Exercise description> Transcribe the records that follow, preserving every word.

Source material>
-- Opening Marker --

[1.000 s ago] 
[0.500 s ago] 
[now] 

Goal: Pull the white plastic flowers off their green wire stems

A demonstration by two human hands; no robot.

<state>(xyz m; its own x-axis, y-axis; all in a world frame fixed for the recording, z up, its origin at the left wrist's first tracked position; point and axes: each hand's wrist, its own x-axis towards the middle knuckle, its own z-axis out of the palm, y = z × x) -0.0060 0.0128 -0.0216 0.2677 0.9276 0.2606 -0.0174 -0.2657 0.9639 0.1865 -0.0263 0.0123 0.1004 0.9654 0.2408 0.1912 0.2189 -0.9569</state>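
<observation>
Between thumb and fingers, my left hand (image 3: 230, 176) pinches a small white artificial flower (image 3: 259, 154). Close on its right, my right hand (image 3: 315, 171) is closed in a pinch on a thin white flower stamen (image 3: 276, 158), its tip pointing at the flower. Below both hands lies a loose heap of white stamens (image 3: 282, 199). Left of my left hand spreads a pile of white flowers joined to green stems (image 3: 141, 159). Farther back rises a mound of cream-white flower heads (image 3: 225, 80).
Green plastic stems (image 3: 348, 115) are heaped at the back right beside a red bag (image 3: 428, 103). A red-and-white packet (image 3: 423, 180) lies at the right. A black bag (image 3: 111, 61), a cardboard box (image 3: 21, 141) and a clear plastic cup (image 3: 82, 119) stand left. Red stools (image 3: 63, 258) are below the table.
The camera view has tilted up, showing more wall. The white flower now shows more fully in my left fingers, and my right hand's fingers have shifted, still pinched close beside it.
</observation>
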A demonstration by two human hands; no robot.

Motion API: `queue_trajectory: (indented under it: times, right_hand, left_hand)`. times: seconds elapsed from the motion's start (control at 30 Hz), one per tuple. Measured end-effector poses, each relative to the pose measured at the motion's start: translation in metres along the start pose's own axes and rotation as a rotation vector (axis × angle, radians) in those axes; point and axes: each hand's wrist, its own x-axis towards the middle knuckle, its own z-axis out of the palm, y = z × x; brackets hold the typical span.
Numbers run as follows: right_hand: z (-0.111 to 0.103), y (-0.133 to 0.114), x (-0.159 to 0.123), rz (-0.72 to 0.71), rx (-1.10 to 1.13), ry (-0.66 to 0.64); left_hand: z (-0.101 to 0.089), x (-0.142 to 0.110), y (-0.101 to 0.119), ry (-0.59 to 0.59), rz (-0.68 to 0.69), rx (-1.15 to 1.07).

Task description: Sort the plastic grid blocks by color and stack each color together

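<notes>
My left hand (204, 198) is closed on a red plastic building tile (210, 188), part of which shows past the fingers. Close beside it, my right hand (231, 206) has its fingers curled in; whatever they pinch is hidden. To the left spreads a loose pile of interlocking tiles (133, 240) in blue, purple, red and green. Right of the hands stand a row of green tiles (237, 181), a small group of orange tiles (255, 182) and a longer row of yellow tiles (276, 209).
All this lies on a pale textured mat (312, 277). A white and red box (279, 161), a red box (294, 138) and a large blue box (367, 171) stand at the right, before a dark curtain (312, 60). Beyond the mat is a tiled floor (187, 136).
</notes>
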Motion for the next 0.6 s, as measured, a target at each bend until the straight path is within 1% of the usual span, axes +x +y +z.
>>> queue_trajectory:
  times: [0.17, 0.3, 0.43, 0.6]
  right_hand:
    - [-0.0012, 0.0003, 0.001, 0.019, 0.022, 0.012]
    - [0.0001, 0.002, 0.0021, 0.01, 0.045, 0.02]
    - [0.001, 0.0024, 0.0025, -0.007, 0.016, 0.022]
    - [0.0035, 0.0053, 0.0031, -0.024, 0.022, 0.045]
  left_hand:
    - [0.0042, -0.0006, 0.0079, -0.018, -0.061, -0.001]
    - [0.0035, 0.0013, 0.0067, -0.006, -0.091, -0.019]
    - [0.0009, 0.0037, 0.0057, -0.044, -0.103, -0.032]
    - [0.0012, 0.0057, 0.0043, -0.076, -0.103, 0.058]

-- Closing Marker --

Solution>
[1.000 s ago] 
[0.500 s ago] 
[now] 

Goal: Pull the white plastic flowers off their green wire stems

A demonstration by two human hands; no robot.

<state>(xyz m; its own x-axis, y-axis; all in a world frame fixed for the recording, z up, its origin at the left wrist's first tracked position; point and axes: each hand's wrist, its own x-axis towards the middle knuckle, its own z-axis out of the palm, y = z × x) -0.0060 0.0128 -0.0216 0.2677 0.9276 0.2606 -0.0174 -0.2657 0.9639 0.1865 -0.0263 0.0123 0.1004 0.9654 0.2408 0.1912 0.2189 -0.9569</state>
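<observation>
Between thumb and fingers, my left hand (image 3: 230, 176) pinches a small white artificial flower (image 3: 259, 154). Close on its right, my right hand (image 3: 315, 171) is closed in a pinch on a thin white flower stamen (image 3: 276, 158), its tip pointing at the flower. Below both hands lies a loose heap of white stamens (image 3: 282, 199). Left of my left hand spreads a pile of white flowers joined to green stems (image 3: 141, 159). Farther back rises a mound of cream-white flower heads (image 3: 225, 80).
Green plastic stems (image 3: 348, 115) are heaped at the back right beside a red bag (image 3: 428, 103). A red-and-white packet (image 3: 423, 180) lies at the right. A black bag (image 3: 111, 61), a cardboard box (image 3: 21, 141) and a clear plastic cup (image 3: 82, 119) stand left. Red stools (image 3: 63, 258) are below the table.
The camera view has tilted up, showing more wall. The white flower now shows more fully in my left fingers, and my right hand's fingers have shifted, still pinched close beside it.
</observation>
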A demonstration by two human hands; no robot.

Motion API: `queue_trajectory: (indented under it: times, right_hand, left_hand)`. times: seconds elapsed from the motion's start (control at 30 Hz), one per tuple. Measured end-effector poses, each relative to the pose measured at the motion's start: translation in metres along the start pose's own axes and rotation as a rotation vector (axis × angle, radians) in those axes; point and axes: each hand's wrist, its own x-axis towards the middle knuckle, its own z-axis out of the palm, y = z × x; brackets hold the typical span.
Numbers run as follows: right_hand: z (-0.111 to 0.103), y (-0.133 to 0.114), x (-0.159 to 0.123), rz (-0.72 to 0.71), rx (-1.10 to 1.13), ry (-0.66 to 0.64); left_hand: z (-0.101 to 0.089), x (-0.142 to 0.110), y (-0.101 to 0.119), ry (-0.59 to 0.59), rz (-0.68 to 0.69), rx (-1.15 to 1.07).

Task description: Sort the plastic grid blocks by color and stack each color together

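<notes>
My left hand (204, 198) is closed on a red plastic building tile (210, 188), part of which shows past the fingers. Close beside it, my right hand (231, 206) has its fingers curled in; whatever they pinch is hidden. To the left spreads a loose pile of interlocking tiles (133, 240) in blue, purple, red and green. Right of the hands stand a row of green tiles (237, 181), a small group of orange tiles (255, 182) and a longer row of yellow tiles (276, 209).
All this lies on a pale textured mat (312, 277). A white and red box (279, 161), a red box (294, 138) and a large blue box (367, 171) stand at the right, before a dark curtain (312, 60). Beyond the mat is a tiled floor (187, 136).
</notes>
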Motion for the next 0.6 s, as measured, a target at each bend until the straight path is within 1% of the usual span, axes +x +y +z.
>>> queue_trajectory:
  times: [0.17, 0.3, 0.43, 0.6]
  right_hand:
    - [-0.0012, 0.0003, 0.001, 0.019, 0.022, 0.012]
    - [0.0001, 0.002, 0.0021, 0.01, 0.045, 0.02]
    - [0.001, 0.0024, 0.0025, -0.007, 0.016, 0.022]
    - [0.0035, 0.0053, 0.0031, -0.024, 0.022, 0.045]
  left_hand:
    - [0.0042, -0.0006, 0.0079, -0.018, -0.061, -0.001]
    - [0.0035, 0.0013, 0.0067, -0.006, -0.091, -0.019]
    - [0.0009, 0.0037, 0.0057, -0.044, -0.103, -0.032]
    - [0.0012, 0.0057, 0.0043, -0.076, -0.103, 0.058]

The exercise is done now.